[RFC] Extract unannotated texts from Knits

Wed Jul 25 20:29:07 BST 2007

-----BEGIN PGP SIGNED MESSAGE-----
Hash: SHA1

The attached patch is layered on top of my earlier one for changing the
layering for extracting data from Knits.

Basically, that patch made it easier for the _KnitData and _Knit*Factory code
to only extract what we are going to use (the texts not including the annotations).

The attached patch makes use of that to move all of the extraction code into
Pyrex, and then skip over annotations.

The big win here is that we remove all of the 'string.split()' calls,
especially when we are just throwing away part of the data.

A small win is using zlib directly, instead of going through
tuned_gzip.GzipFile. (I think out of 5s 200ms was saved for gzip extraction).

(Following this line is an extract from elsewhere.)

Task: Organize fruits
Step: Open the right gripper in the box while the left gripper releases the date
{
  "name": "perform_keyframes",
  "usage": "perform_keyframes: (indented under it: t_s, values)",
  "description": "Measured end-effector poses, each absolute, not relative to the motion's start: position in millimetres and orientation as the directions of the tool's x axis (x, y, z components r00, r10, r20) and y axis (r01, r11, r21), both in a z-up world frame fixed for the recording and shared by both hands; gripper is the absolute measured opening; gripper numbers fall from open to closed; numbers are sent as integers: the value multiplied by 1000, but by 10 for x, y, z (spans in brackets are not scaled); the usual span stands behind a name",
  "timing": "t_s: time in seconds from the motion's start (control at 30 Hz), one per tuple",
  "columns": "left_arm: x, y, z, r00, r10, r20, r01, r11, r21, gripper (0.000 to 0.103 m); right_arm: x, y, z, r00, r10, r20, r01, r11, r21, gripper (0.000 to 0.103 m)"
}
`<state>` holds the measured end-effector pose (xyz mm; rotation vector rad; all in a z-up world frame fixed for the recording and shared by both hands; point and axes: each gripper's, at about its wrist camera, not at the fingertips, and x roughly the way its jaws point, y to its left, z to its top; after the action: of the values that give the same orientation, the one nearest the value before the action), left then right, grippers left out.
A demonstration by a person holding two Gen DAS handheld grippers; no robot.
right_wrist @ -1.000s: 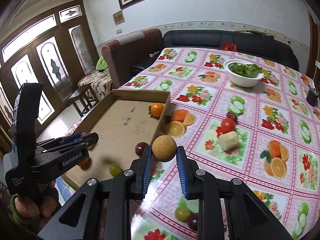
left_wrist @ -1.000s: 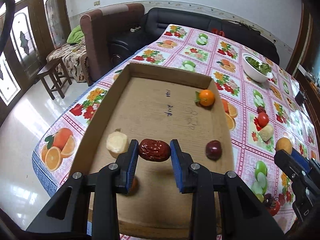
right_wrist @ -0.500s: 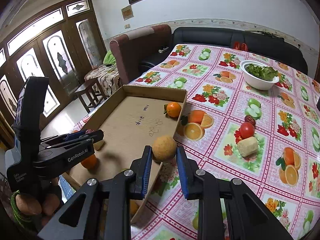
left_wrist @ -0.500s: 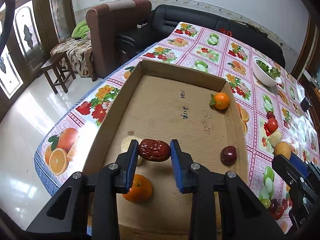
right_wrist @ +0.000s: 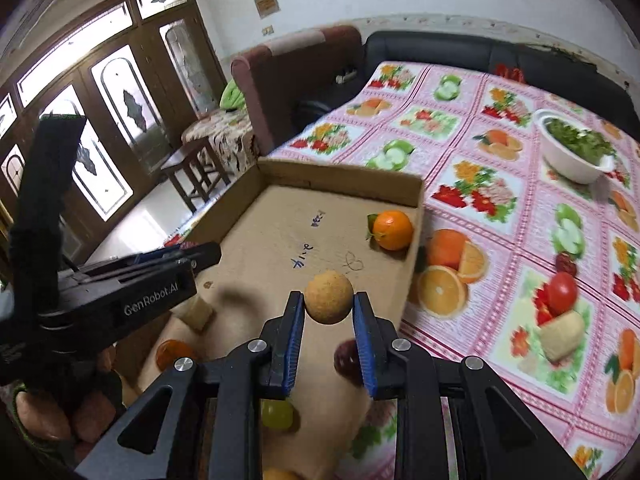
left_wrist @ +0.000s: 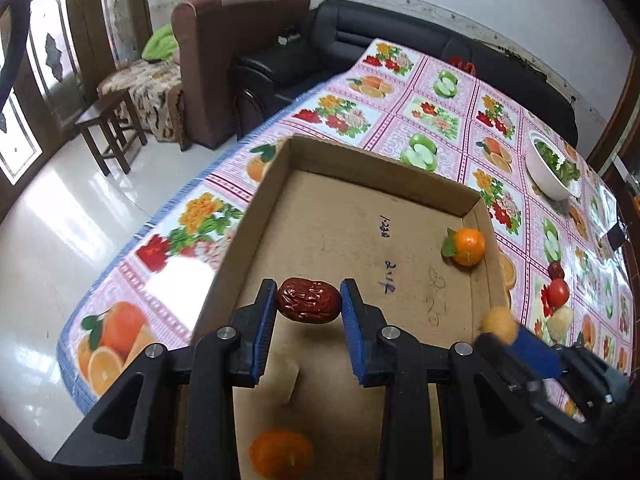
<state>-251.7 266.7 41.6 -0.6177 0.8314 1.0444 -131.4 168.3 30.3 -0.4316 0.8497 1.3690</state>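
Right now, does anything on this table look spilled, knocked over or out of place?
Nothing looks spilled or damaged. A tomato, a pale chunk and a small dark red fruit lie on the tablecloth, outside the cardboard tray. The bowl of greens stands upright.

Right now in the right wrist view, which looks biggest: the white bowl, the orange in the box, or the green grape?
1. white bowl
2. orange
3. green grape, partly hidden and much nearer the camera, so its true size is unsure.
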Motion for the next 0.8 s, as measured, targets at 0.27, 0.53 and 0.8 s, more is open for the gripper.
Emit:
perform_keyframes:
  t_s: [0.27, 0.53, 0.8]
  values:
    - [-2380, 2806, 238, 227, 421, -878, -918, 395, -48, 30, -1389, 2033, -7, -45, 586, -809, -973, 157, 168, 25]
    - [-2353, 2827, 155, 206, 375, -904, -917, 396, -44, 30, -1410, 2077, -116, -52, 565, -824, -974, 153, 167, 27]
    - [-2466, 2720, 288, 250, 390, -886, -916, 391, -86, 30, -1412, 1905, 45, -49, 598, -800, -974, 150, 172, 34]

To give the approximate benefits:

1) Use _get_text_map() instead of _get_context_maps(), about 10% 5s => 4.5s

2) Using direct calls to zlib.inflate() instead of using gzip.GzipFile, about
5% 4.5s => 4.25s.

3) Switching to have extract that can avoid creating PyStrings for annotations
completely. about 20% 4.25s => 3.5s.

So in total, with this patch, I can do:

bzr checkout bzr.dev test

In 3.5s rather than 5s. Approx 1.5x faster.

The bulk of this win is from: "Knit.get_lines()" which has been improved from
3.75s under lsprof to 1.3s with my patch. (2.8x faster)

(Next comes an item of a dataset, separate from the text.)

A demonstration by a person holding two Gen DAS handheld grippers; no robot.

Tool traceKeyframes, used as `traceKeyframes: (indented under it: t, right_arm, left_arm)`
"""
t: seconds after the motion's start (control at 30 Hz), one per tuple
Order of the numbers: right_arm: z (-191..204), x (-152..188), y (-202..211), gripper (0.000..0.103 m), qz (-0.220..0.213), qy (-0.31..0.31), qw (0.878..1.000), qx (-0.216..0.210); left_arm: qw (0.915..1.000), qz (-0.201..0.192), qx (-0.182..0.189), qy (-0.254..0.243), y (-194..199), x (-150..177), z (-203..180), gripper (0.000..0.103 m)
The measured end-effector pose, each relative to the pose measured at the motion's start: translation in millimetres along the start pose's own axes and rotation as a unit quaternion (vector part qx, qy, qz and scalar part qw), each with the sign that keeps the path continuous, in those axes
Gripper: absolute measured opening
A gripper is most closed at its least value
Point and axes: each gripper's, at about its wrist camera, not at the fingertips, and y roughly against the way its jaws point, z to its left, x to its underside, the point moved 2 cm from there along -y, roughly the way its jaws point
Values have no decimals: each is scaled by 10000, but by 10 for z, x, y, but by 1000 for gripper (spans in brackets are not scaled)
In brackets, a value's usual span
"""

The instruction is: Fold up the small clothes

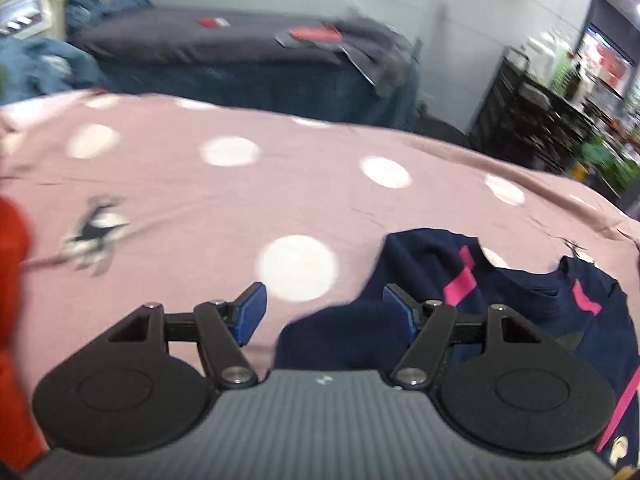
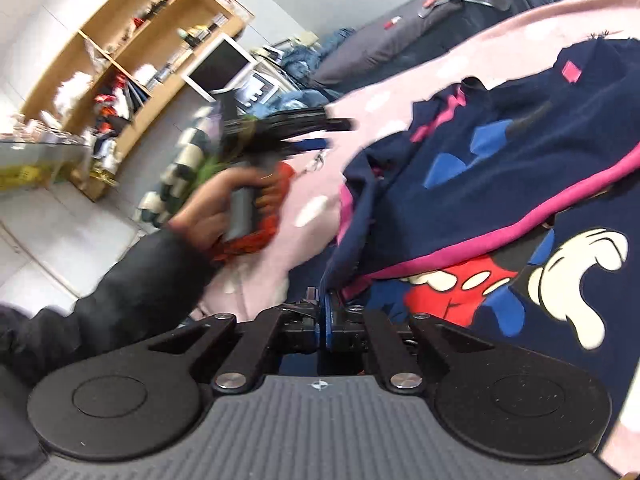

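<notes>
**Q:** Folding already, or only taking hold?

**Me:** Taking hold. My right gripper [image 2: 323, 322] is clenched, pads pressed together at the near hem of the navy sweatshirt [image 2: 520, 168], just below the pink trim [image 2: 460, 248]. Whether cloth is truly pinched between the pads I cannot tell from my wrist view; the hem sits right at the tips.

**Q:** Where does the garment lie?

**Me:** Rumpled on the pink polka-dot bedspread [image 1: 240, 184], cartoon print [image 2: 560, 280] facing up, one part doubled over on itself with the pink edge showing.

**Q:** And the other side?

**Me:** My left gripper [image 1: 324, 312] is released, jaws apart, nothing between them. It hangs over the bedspread at the sweatshirt's edge, one blue pad [image 1: 400, 308] above navy cloth, the other above bare pink. In the right wrist view my left hand [image 2: 216, 212] grips its handle, blurred.

**Q:** What makes this step go well?

**Me:** My judgement: get the left pads onto a matching corner of the hem first, bite a single layer, then draw both corners apart so the body lies flat before any fold. Lifting on one corner alone would likely drag the bunched part further over.

**Q:** Risk?

**Me:** Catching the bedspread along with the hem.
</notes>
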Motion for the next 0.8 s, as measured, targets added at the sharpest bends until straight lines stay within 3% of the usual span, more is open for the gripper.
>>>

This code is only RFC because I need to add a bunch more test cases to the
direct tests (test all the error conditions, no lines, too many lines, etc,
etc). Also, I wrote the code so that I can have a fixed sized decompression
buffer, and be able to call zlib.inflate() multiple times. But that has not
been implemented.
So there are a couple edge cases it doesn't handle (a delta block > 1MB
uncompressed, and more difficultly a delta/fulltext *line* > 1MB.).

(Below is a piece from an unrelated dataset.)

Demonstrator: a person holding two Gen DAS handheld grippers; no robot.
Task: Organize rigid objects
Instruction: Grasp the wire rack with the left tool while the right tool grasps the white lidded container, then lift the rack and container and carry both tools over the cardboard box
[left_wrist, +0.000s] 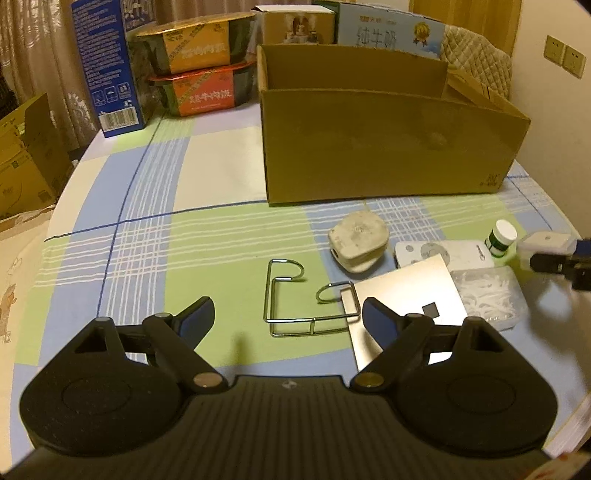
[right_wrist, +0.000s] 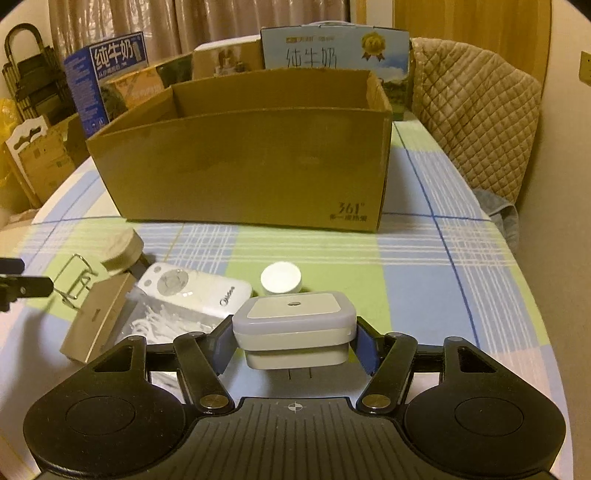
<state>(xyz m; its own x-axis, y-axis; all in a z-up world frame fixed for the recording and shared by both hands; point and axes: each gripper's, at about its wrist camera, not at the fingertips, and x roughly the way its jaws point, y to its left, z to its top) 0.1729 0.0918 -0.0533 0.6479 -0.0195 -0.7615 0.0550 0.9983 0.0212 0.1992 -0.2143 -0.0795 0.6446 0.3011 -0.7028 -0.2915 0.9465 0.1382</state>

I'm a little unhappy that 'cp -ar' is in the 0.3s range. Which means that we
are 10x slower than a plain 'cp -ar'.

Profiling seems to put file.close() as 1s (which is the time it is writing out
data). Which is extra strange since cp -ar is able to do it in 300ms. I at
least wonder if cp is able to do things with memmap files, rather than direct
access.

Under lsprof it takes 5s, this breaks down into:

 1023ms file.close() (should be the flush to disk time)
  380ms loading 650 .kndx files.
  280ms extracting 650 fulltexts
  250ms extracting 3341 deltas

  500ms get_revision_graph()
		136ms calling get_parents() 12.5k times
 		250ms calling get_graph() 1 time
          I don't quite understand why we call get_parents directly for each
          revision, and then *also* call get_graph
	  Note that get_graph *also* calls get_parents 15k times
	  In total, we spend 385s in 31.2k get_parents() calls.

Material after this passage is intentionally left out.